Russia skeptic Bradley P. is also unhappy with our poking fun at former White House press secretary Jay Carney. 

Carney was the guy who, on March 18, advised US citizens not to invest in Russian stocks “unless you’re going short.” Writes Bradley: 

Prior to the sanctions one writer on this page recommended the Russian market, then bragged his market timing was better than the dude who talks at USA press releases who joked about shorting Russian stocks. 

But so far the press secretary guy is outperforming the investment newsletter.

As I am the guy who pointed out Mr.

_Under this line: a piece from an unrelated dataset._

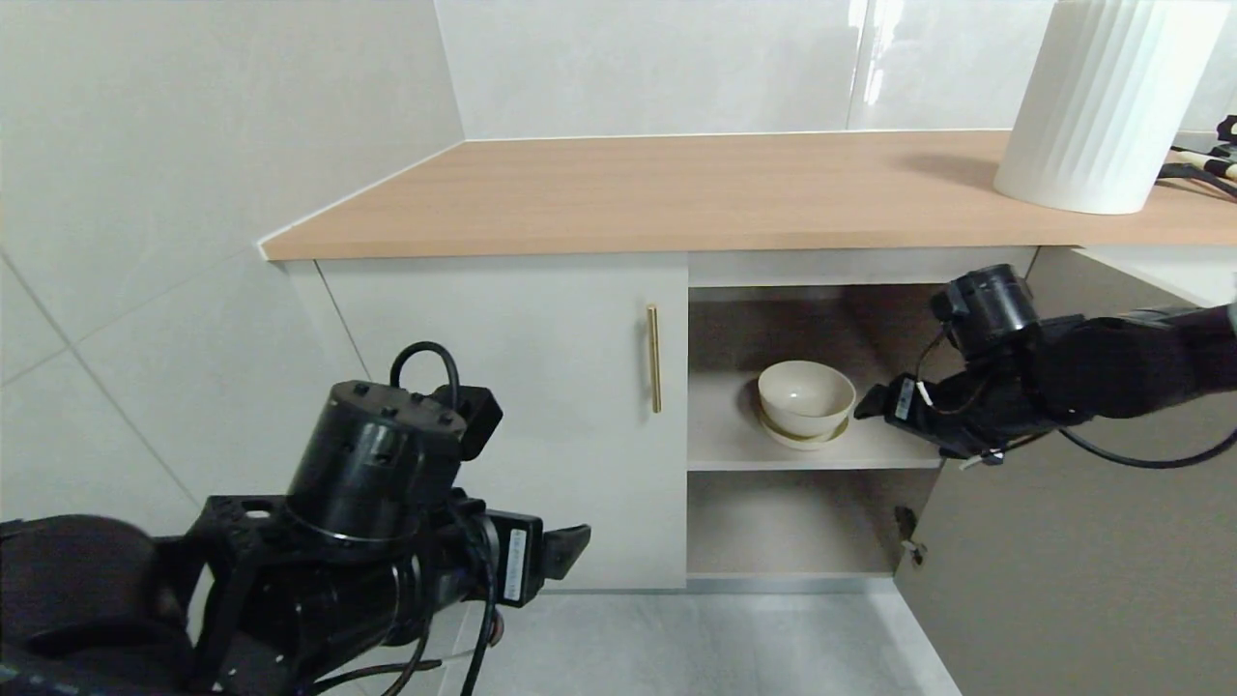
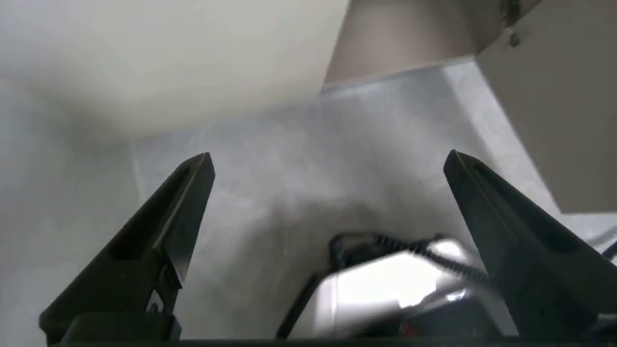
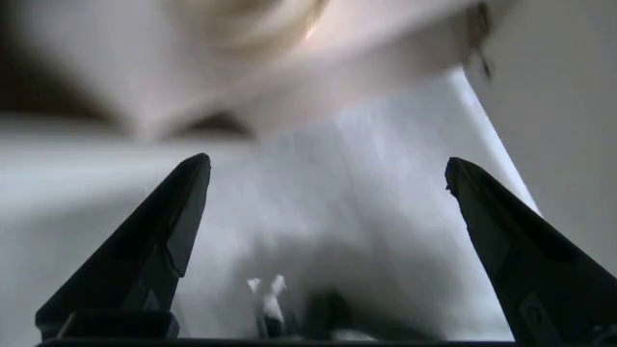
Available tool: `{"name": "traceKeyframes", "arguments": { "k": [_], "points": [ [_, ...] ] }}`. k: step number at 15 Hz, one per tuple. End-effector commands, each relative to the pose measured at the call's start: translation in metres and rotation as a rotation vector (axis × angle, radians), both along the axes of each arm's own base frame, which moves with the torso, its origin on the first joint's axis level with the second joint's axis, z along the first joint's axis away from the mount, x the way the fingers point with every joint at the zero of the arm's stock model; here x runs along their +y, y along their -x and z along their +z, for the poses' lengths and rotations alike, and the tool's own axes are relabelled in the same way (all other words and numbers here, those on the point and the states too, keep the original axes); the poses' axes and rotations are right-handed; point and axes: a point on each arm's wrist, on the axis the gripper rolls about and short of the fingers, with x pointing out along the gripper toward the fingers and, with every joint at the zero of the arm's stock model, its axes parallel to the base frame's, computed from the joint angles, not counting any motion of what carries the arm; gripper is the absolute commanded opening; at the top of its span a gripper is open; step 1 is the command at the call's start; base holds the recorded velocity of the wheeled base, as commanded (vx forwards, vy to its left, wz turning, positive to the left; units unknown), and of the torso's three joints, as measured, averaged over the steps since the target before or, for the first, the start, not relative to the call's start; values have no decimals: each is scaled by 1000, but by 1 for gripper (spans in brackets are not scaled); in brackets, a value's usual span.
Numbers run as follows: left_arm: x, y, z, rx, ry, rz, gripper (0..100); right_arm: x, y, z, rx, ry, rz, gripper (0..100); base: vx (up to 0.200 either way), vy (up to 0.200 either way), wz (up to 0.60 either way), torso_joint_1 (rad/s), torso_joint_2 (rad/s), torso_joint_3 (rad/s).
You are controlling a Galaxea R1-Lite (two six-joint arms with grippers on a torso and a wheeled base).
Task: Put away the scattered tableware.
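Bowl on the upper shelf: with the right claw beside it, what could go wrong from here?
1. The open right claw sits close beside the bowl, which is stacked on a plate; a nudge might topple the stack.
2. The open cabinet door stands by the right arm; pulling back carelessly could snag it.

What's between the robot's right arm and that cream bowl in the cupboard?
Nothing; in the head view just a short bare strip of shelf separates the right gripper from the bowl.
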Motion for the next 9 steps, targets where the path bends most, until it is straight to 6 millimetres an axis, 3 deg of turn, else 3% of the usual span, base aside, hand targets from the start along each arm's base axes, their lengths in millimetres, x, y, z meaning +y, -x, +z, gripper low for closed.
{"name": "traceKeyframes", "arguments": {
  "k": [1,3,5,6,9],
  "points": [
    [18,20,-4,7,-5,1,100,-4,88,31,-54,6,125,100,0,0,0,0,0,0],
    [20,24,-12,31,-23,2,100,-1,116,26,-34,11,177,100,0,0,0,0,0,0],
    [21,24,-12,31,-23,4,100,5,137,2,52,43,244,100,0,0,0,0,0,0],
    [21,24,-11,29,-21,4,100,6,144,-7,81,62,265,100,-200,0,0,-7,7,2],
    [20,23,-12,33,-21,6,100,6,145,-7,76,88,295,100,-200,0,0,9,1,2]
  ]
}}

Carney’s bad timing… and why it was likely a contrarian indicator… a little clarity is necessary. 

Since Carney’s warning, the Market Vectors Russia ETF Trust (NYSE:RSX) – which tracks a diversified group of the largest and most liquid Russian stocks – is UP 4.5%. 

And that’s despite the worsening situation in Ukraine – including the downing of the Malaysian Airlines passenger jet in July and increasingly tough sanctions regime against Russia. 

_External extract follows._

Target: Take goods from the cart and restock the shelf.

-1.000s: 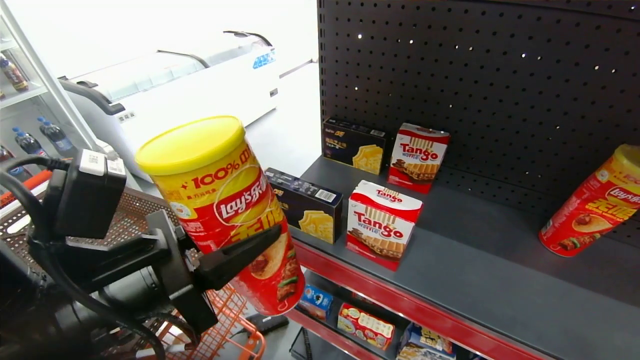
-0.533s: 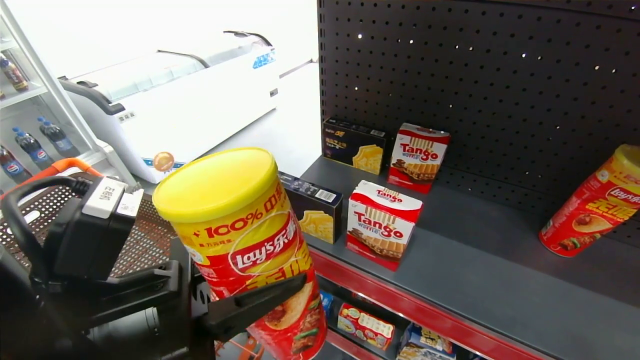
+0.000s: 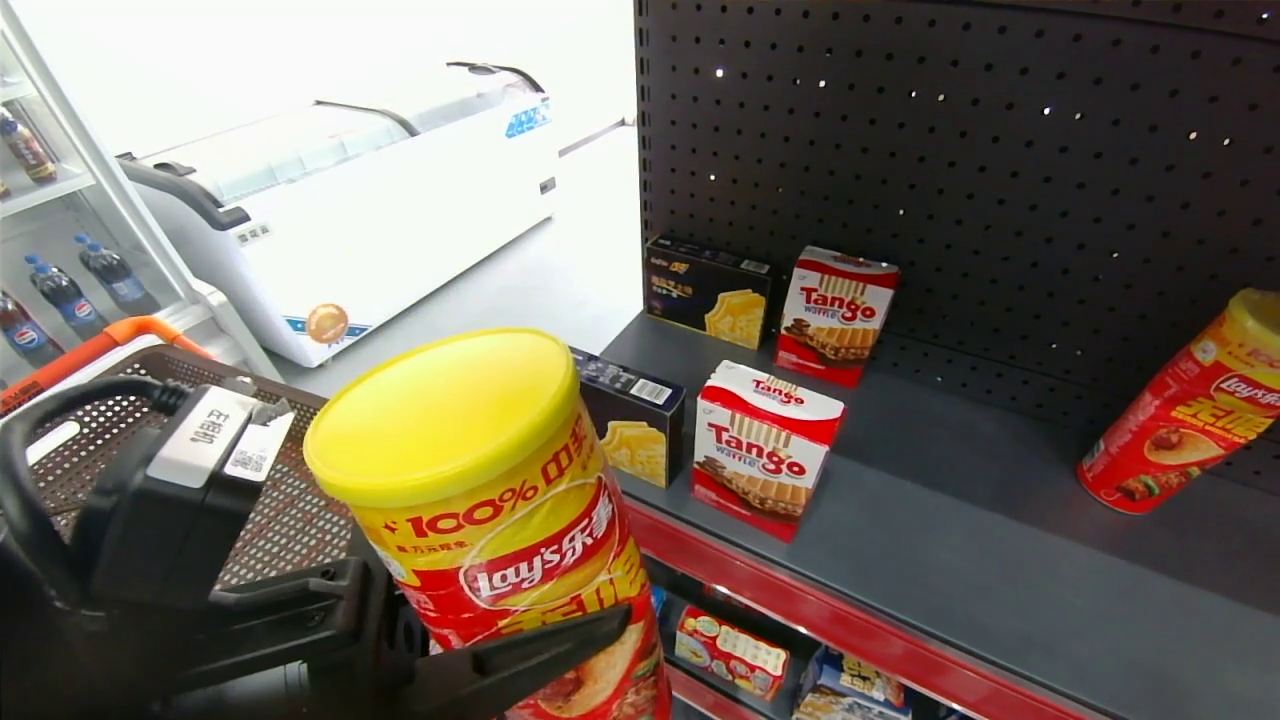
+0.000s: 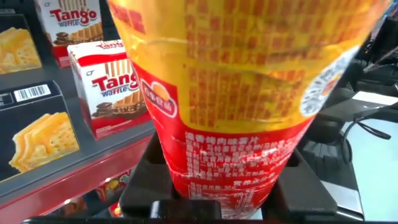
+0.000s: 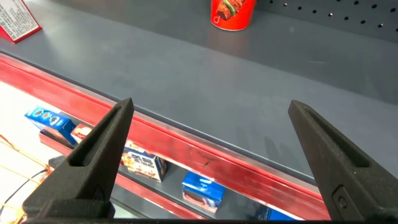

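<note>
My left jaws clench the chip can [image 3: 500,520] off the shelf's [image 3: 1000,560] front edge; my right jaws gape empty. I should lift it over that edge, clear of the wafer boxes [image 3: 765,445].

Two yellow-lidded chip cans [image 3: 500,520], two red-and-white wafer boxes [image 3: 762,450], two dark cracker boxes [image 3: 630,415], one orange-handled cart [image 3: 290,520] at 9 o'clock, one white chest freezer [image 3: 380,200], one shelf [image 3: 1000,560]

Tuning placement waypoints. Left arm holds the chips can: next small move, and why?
Probably carry the chips can right and forward over the shelf. The left gripper holds it off the shelf's left end; bare deck lies between the front wafer box and the other can.
</note>
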Robot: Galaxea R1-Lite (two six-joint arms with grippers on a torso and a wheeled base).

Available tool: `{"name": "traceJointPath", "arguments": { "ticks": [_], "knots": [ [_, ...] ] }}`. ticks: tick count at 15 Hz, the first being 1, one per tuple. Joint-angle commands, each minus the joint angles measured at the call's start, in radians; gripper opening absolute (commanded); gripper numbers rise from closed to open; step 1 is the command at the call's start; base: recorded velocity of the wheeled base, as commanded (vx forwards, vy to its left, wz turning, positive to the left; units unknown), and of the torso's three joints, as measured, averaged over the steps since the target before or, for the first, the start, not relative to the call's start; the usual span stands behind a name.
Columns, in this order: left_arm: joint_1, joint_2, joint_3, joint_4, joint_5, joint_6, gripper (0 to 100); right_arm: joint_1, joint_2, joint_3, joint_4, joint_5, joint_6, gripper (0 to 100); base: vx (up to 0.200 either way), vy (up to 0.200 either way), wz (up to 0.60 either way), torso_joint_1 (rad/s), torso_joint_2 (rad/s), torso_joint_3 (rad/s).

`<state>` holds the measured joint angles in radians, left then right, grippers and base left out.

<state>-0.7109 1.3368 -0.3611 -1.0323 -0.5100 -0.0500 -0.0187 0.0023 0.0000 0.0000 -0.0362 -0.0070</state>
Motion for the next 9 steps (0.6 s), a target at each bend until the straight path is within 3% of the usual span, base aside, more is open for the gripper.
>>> {"name": "traceJointPath", "arguments": {
  "ticks": [1, 3, 9],
  "knots": [
    [-0.007, 0.018, -0.006, 0.0, -0.002, -0.001, 0, 0.0, 0.001, 0.0, 0.0, 0.009, -0.001, 100, 0.0, 0.0, 0.0, 0.0, 0.0, 0.0],
    [-0.048, 0.042, -0.022, -0.002, -0.002, -0.001, 0, 0.0, 0.001, 0.0, -0.002, 0.009, 0.001, 100, 0.0, 0.0, 0.0, 0.0, 0.0, 0.0],
    [-0.061, 0.107, -0.079, -0.003, -0.001, 0.001, 0, 0.0, 0.001, 0.0, -0.002, 0.009, 0.001, 100, 0.0, 0.0, -0.6, 0.003, 0.0, 0.002]
  ]
}}
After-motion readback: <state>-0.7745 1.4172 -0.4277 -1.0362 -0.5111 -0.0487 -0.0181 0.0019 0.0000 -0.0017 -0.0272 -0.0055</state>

In fact, as you can see from the chart below, which tracks RSX year to date, Carney almost perfectly timed the recent bottom of the Russian stock market. 


Source: StockCharts.com
That’s not to say that Russian stocks can’t go lower. Nor am I quibbling with the assertion that the theoretical maximum loss to investors in Russian stocks is 100%. This is theoretically true. But it’s also theoretically true for all other stocks – including those in the US. 

That is why stocks offer investors a return: to compensate them for that risk (among others). 

Russia’s future is uncertain. And it is arguably even more uncertain now because of the conflict with the Ukraine and the economic fallout of that conflict. 

But the question isn’t: Are Russian stocks a “good” investment? The question is: Are Russian stocks a good investment at the price they are selling for today? 

This is the only question that really matters for investors

No asset is so bad that it can’t be a good investment if bought cheap enough. And no asset is so good that it can’t be a bad investment if bought at too high a price. 

Remember, your return on any stock – or stock market – is a function not only of its capital appreciation and dividend payments, but also of the price you paid for it in the first place. 

And of the two variables only one is knowable: the price you pay. 

In other words, although it’s impossible to say what price your stock will command when you sell it, it is a mathematical certainty that the lower the price you pay today the higher your returns will be… and vice versa. 

This is what Bill means when he says you don’t make money speculating on the future. You make money by buying wisely in the present. 

And because you can’t have low prices without elevated levels of risk (perceived or otherwise)… “buying wisely” is always a scary proposition. 

But that’s just how the market works. Superior investors understand that the higher the perceived risk of an investment the higher your expected returns

When Carney warned investors against going long Russian stocks, the Russian stock market traded on a cyclically adjusted P/E ratio (CAPE or Shiller P/E) of 6.5.

This is an important threshold. Because according to a study by Mebane Faber at Cambria Investment Management – which looked at the CAPE ratios of 44 countries at the end of each year since 1980 – a country’s CAPE dropped below 7 only 28 times out of more than 800 cumulative market years. 

But investing in these crisis situations – when perceptions of risk were high – paid off. After its CAPE fell below 7, a country’s stock market on average went on to return 31% over the following year… and 21% annually over the next five years. 

This is consistent with the observation that high previous returns indicate low future returns and low past returns indicate high future returns. 

Of course, no matter how much investors pay lip service to the “buy low; sell high” advice, most folks will run a mile from the low prices on offer in Russia today. 

This is a good thing for anyone who can keep a cool head. After all, were there more bargain hunters willing to snap up Russian stocks, prices wouldn’t be so low… and the expected returns wouldn’t be so high for today’s buyers.